天池学习记录——O2O优惠券使用预测赛题[1]

soasme 发布于2019-07-30 16:52 / 2598人阅读

摘要：然而随机投放的优惠券对多数用户造成无意义的干扰。下面我们分别对训练集中的类数据对优惠券使用的影响进行分析。在里有两种折扣方法代表折扣率表示满减。这里我们还要将满减类型用式子转换成折扣率。进行预测计算平均得到结果。

赛题说明

应用背景：以优惠券盘活老用户或吸引新客户进店消费是O2O（Online to Offline）的一种重要营销方式。然而随机投放的优惠券对多数用户造成无意义的干扰。对商家而言，滥发的优惠券可能降低品牌声誉，同时难以估算营销成本。而个性化投放是提高优惠券核销率的重要技术，它可以让具有一定偏好的消费者得到真正的实惠，同时赋予商家更强的营销能力。

目标：根据提供的O2O场景相关的丰富数据，通过分析建模，精准预测用户是否会在规定时间内使用相应优惠券。

数据分析

读取数据：

我们看到在 offline 训练数据集中有以下 7 类数据：
User_id
Merchant_id
Coupon_id
Discount_rate
Distance
Date_received
Date

当 Coupon_id 为 null 时表示无优惠券消费，此时Discount_rate和Date_received字段无意义。

具体字段意义请参考赛题链接。

根据 Coupon_id 和 Date 是否为 null，可以将数据分为四种类型：

print("有优惠券，购买商品条数", dfoff[(dfoff["Coupon_id"] != "null") & (dfoff["Date"] != "null")].shape[0])
print("无优惠券，购买商品条数", dfoff[(dfoff["Coupon_id"] == "null") & (dfoff["Date"] != "null")].shape[0])
print("有优惠券，没有购买商品条数", dfoff[(dfoff["Coupon_id"] != "null") & (dfoff["Date"] == "null")].shape[0])
print("无优惠券，也没有购买商品条数", dfoff[(dfoff["Coupon_id"] == "null") & (dfoff["Date"] == "null")].shape[0])

得到结果：

其中，75382 表示用优惠券进行了消费的数量，即正样本；977900 表示领取优惠券但没有使用，这部分优惠券就被浪费了，即负样本；701602 表示没有优惠券的普通消费。

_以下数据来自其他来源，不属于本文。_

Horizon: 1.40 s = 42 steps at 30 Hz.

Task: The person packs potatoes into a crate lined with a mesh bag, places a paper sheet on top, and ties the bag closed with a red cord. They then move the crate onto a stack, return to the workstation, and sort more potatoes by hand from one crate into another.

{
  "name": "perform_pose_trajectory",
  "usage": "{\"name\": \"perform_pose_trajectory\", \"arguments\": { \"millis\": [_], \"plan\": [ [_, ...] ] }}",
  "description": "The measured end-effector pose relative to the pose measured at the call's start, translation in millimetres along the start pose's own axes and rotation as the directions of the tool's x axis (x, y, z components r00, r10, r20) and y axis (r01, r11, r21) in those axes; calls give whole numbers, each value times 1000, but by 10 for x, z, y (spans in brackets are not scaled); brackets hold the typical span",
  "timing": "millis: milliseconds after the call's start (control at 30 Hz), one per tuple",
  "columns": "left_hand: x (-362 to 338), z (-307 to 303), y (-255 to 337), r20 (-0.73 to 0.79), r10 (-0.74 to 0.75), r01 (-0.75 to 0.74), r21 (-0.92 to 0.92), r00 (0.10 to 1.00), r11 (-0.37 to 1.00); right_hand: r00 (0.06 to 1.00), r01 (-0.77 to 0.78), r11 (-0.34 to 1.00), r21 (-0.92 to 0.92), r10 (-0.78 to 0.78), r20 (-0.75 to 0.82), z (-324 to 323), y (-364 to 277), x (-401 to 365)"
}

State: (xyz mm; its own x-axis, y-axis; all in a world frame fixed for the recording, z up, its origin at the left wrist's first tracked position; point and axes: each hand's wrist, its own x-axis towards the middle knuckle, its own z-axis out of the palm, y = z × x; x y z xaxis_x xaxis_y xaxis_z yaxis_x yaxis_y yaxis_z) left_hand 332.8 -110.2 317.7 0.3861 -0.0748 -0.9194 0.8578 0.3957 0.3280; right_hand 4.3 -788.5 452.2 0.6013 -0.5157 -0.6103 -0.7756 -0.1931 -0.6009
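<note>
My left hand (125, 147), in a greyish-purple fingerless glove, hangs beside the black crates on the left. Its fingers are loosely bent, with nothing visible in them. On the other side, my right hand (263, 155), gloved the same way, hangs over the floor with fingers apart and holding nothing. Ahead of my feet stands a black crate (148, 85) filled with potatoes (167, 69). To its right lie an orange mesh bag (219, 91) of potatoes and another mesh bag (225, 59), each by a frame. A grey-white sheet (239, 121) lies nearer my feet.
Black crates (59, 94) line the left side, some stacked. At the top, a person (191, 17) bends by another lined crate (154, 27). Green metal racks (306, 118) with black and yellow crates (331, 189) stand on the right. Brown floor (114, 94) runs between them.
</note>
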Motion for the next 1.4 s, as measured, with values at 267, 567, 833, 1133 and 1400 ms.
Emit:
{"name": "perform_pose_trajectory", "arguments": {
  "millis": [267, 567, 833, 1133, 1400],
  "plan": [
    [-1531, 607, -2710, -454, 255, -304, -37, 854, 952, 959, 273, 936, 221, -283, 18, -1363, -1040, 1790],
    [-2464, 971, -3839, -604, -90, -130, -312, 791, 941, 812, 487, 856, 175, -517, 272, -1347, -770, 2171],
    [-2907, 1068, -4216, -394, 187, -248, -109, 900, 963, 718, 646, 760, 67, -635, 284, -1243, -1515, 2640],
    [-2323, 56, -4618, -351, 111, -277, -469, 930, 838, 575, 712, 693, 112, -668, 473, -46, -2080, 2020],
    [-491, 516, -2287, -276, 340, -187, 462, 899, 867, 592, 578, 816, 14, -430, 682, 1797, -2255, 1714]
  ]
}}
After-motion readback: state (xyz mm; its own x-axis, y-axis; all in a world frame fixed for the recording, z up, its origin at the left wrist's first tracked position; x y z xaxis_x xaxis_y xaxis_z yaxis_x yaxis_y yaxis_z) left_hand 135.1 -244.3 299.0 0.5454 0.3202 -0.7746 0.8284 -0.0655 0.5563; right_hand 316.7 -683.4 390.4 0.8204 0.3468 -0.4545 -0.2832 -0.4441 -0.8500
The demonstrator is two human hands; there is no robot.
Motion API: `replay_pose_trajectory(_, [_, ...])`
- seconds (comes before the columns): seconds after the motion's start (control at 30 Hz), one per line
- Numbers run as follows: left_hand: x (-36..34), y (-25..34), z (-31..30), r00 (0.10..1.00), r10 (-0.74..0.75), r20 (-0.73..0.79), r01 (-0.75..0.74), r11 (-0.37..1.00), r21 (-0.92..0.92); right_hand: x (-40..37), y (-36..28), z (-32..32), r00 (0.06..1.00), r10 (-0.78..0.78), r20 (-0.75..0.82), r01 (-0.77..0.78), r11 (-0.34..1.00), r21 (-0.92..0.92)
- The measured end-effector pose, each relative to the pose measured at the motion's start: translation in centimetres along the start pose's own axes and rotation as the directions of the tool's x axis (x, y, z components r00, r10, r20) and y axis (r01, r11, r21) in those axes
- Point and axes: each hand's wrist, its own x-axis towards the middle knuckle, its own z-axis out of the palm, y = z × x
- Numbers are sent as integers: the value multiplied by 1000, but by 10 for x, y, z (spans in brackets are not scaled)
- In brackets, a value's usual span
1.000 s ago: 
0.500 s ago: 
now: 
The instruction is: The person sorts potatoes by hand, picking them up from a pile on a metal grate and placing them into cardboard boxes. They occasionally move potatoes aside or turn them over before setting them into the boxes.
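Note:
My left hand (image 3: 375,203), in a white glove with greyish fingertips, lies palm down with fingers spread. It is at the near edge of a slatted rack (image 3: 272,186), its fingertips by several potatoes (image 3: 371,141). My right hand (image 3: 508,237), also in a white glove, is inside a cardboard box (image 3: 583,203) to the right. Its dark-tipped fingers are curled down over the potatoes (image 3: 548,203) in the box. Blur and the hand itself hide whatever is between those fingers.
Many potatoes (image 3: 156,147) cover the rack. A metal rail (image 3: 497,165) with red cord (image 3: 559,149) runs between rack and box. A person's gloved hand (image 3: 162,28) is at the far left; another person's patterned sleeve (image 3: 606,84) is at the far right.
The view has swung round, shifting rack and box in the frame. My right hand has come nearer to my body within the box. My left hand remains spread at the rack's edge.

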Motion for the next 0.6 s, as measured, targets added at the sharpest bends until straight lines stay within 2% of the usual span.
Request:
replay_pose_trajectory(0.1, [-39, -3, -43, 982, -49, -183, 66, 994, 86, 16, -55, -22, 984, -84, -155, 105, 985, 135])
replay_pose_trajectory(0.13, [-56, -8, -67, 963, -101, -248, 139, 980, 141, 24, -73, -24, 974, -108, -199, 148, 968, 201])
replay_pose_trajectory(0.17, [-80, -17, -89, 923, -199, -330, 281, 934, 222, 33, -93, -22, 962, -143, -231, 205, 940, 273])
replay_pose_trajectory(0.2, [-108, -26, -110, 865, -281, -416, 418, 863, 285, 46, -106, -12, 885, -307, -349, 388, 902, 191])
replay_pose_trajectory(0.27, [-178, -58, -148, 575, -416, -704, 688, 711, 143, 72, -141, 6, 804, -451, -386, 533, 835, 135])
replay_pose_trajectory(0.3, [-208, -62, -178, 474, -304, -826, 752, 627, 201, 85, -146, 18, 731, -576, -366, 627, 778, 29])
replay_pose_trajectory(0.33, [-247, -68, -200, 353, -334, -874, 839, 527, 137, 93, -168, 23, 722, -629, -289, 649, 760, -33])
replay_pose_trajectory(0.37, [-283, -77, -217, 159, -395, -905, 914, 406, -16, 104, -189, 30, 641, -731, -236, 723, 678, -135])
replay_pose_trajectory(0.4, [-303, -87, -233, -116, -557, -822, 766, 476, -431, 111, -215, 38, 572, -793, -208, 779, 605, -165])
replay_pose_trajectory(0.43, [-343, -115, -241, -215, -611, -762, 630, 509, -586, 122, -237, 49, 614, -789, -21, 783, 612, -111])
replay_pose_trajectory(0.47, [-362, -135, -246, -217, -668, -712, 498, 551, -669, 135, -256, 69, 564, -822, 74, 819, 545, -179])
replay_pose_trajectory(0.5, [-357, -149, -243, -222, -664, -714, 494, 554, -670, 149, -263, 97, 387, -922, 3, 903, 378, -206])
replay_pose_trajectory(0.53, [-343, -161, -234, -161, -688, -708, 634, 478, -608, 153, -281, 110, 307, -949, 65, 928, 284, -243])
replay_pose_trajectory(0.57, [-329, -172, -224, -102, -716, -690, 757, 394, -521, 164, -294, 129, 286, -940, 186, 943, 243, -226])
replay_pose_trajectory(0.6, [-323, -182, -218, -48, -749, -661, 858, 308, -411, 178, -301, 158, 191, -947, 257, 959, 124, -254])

下面我们分别对训练集中的 7 类数据对优惠券使用的影响进行分析。

1. 优惠券和距离

print("Discount_rate 类型:",dfoff["Discount_rate"].unique())
print("Distance 类型:", dfoff["Distance"].unique())

我们看到输出的是str类型的数据，需要将它们转换成numeric类型。

在Discount_rate里有两种折扣方法：x in [0,1] 代表折扣率；x : y 表示满 x 减 y。这里我们还要将满 x 减 y 类型用式子1-y/x转换成折扣率。并建立折扣券相关的特征 discount_rate, discount_man, discount_jian, discount_type。代码如下：

# convert Discount_rate and Distance

def getDiscountType(row):
    if row == "null":
        return "null"
    elif ":" in row:
        return 1
    else:
        return 0

def convertRate(row):
    """Convert discount to rate"""
    if row == "null":
        return 1.0
    elif ":" in row:
        rows = row.split(":")
        return 1.0 - float(rows[1])/float(rows[0])
    else:
        return float(row)

def getDiscountMan(row):
    if ":" in row:
        rows = row.split(":")
        return int(rows[0])
    else:
        return 0

def getDiscountJian(row):
    if ":" in row:
        rows = row.split(":")
        return int(rows[1])
    else:
        return 0

def processData(df):
    
    # convert discunt_rate
    df["discount_rate"] = df["Discount_rate"].apply(convertRate)
    df["discount_man"] = df["Discount_rate"].apply(getDiscountMan)
    df["discount_jian"] = df["Discount_rate"].apply(getDiscountJian)
    df["discount_type"] = df["Discount_rate"].apply(getDiscountType)
    print(df["discount_rate"].unique())
    
    # convert distance
    df["distance"] = df["Distance"].replace("null", -1).astype(int)
    print(df["distance"].unique())
    return df

dfoff = processData(dfoff)
dftest = processData(dftest)

2. 时间
对收到优惠券的日期date_received和消费日期date_buy进行处理：

date_received = dfoff["Date_received"].unique()
date_received = sorted(date_received[date_received != "null"])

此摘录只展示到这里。